(TASK GOAL): Your output must hold every entry exactly as written and none of the pictures.

::: DATA TO EXAMINE :::

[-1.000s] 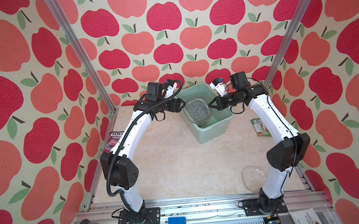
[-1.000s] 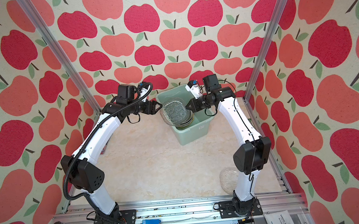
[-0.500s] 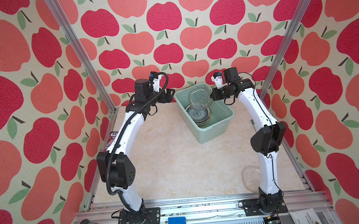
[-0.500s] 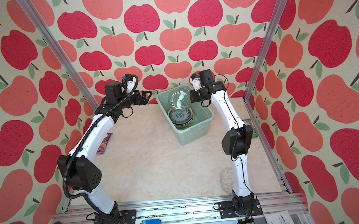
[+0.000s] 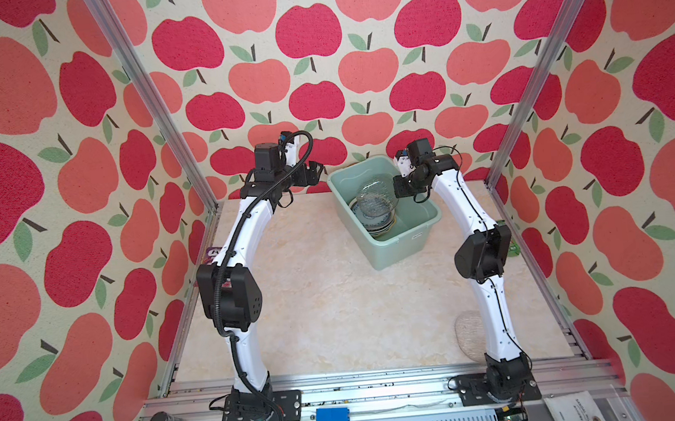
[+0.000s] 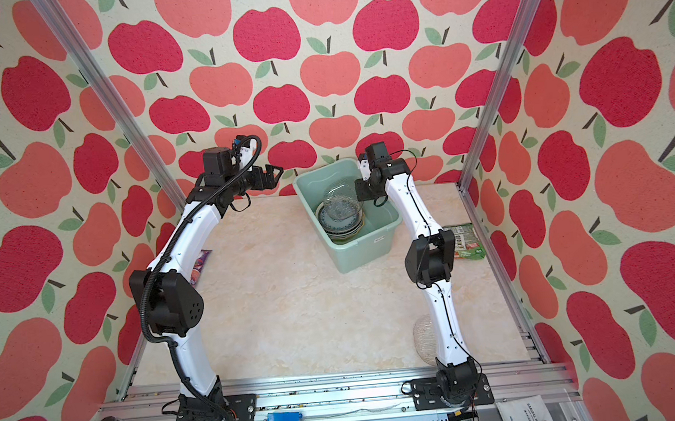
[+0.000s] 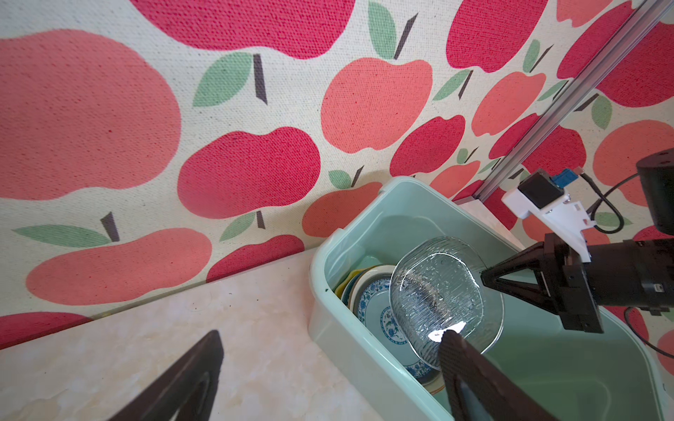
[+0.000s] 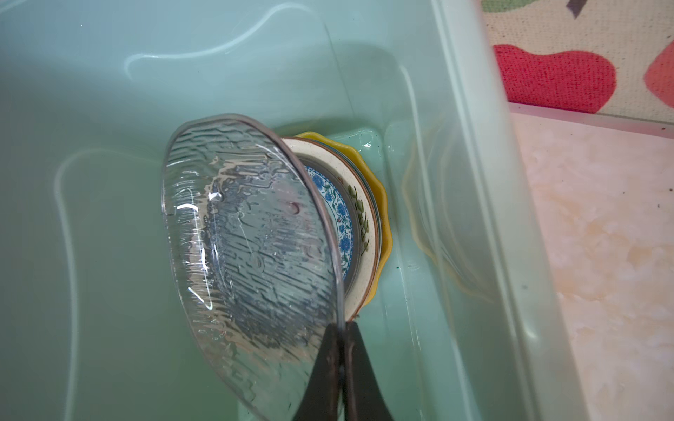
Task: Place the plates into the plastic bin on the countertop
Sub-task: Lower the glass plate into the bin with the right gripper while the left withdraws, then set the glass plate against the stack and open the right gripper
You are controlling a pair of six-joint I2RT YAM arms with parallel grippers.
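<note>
The pale green plastic bin (image 5: 397, 248) (image 6: 360, 255) stands at the back of the countertop (image 5: 335, 295). Inside it lies a stack of plates (image 5: 374, 225) (image 6: 341, 228): a blue-patterned one (image 7: 379, 313) on top, a cream one with a green plant (image 8: 363, 215), and a yellow scalloped one (image 8: 383, 204). My right gripper (image 5: 396, 189) (image 8: 343, 328) is shut on the rim of a clear glass plate (image 5: 376, 199) (image 8: 248, 233), held tilted just over the stack. My left gripper (image 5: 317, 169) (image 7: 331, 333) is open and empty, left of the bin. Another clear plate (image 5: 467, 329) lies front right, partly behind the right arm.
A purple packet (image 6: 201, 265) lies at the left edge behind the left arm. A green packet (image 6: 466, 242) lies at the right edge. Metal corner posts (image 5: 507, 121) and apple-print walls close in the cell. The bin sits close to the back wall.
My left gripper has drawn back from the glass plate to the left of the bin and opened wider. The right gripper has kept the plate and lowered it into the bin.
</note>
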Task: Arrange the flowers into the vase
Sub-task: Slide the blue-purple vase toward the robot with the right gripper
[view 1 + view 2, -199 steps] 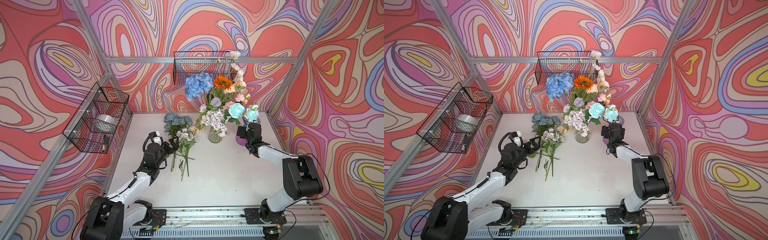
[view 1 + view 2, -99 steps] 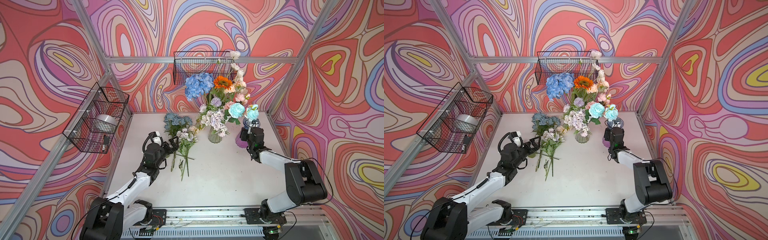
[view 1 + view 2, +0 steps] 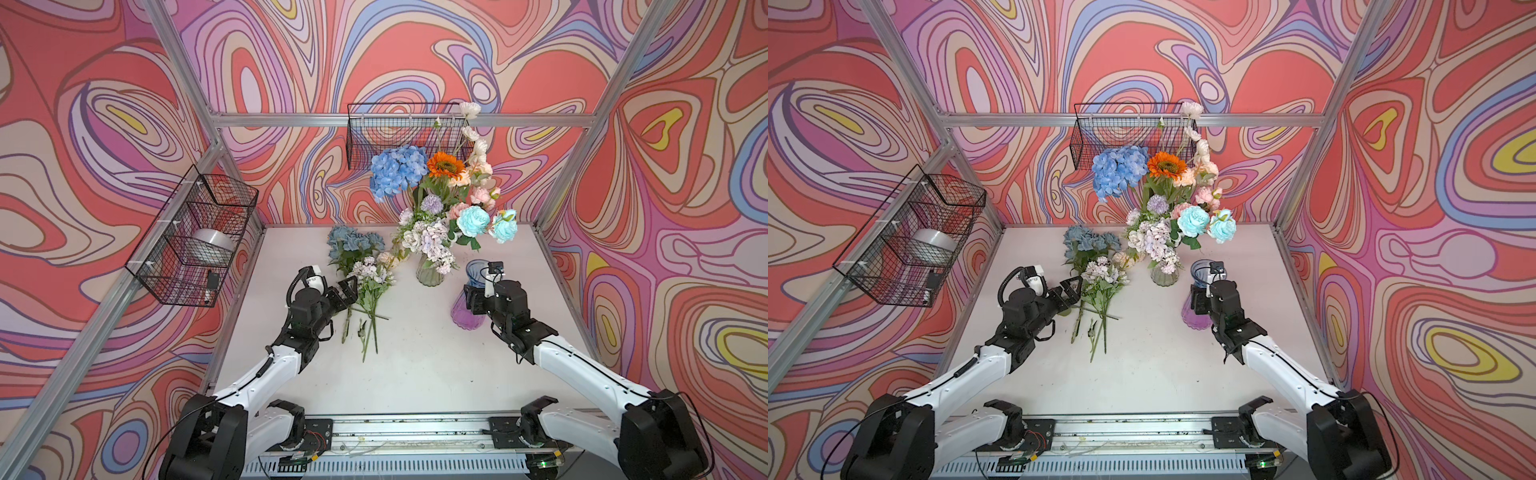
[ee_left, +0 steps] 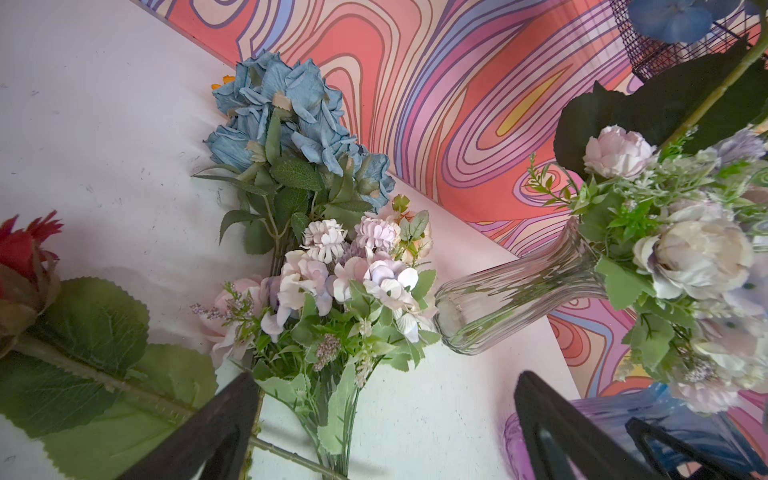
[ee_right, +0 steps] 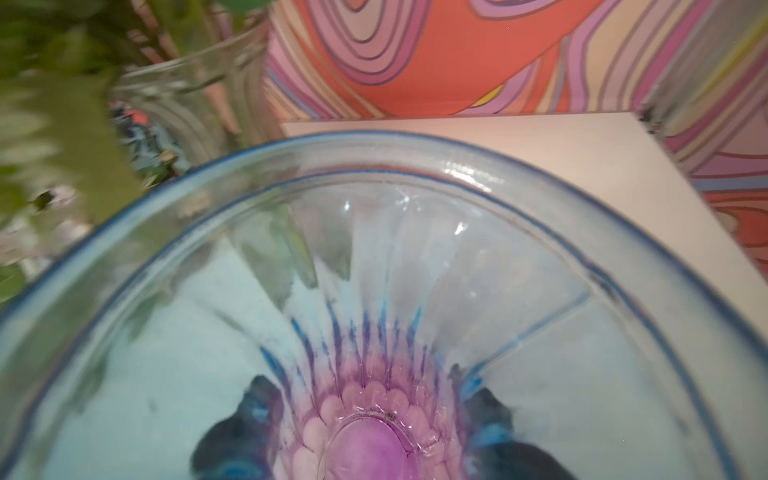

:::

(OUTPUT BELOW):
[-1.000s] 
[-1.000s] 
[-0.500s] 
[-0.500s] 
[+0.000s] 
[+0.000s] 
[+0.000s] 
[+0.000s] 
Task: Place the plates into the plastic bin on the countertop
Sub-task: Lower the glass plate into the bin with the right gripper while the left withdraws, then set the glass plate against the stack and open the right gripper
You are controlling a pair of six-joint I2RT YAM arms with parallel grippers.
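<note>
The pale green plastic bin (image 5: 397, 248) (image 6: 360, 255) stands at the back of the countertop (image 5: 335, 295). Inside it lies a stack of plates (image 5: 374, 225) (image 6: 341, 228): a blue-patterned one (image 7: 379, 313) on top, a cream one with a green plant (image 8: 363, 215), and a yellow scalloped one (image 8: 383, 204). My right gripper (image 5: 396, 189) (image 8: 343, 328) is shut on the rim of a clear glass plate (image 5: 376, 199) (image 8: 248, 233), held tilted just over the stack. My left gripper (image 5: 317, 169) (image 7: 331, 333) is open and empty, left of the bin. Another clear plate (image 5: 467, 329) lies front right, partly behind the right arm.
A purple packet (image 6: 201, 265) lies at the left edge behind the left arm. A green packet (image 6: 466, 242) lies at the right edge. Metal corner posts (image 5: 507, 121) and apple-print walls close in the cell. The bin sits close to the back wall.
My left gripper has drawn back from the glass plate to the left of the bin and opened wider. The right gripper has kept the plate and lowered it into the bin.
</note>
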Task: Arrange the flowers into the vase
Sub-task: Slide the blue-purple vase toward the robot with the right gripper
[view 1 + view 2, -199 steps] 
[view 1 + view 2, -99 steps] 
[view 1 + view 2, +0 steps] 
[ee_left, +0 steps] 
[ee_right, +0 steps] 

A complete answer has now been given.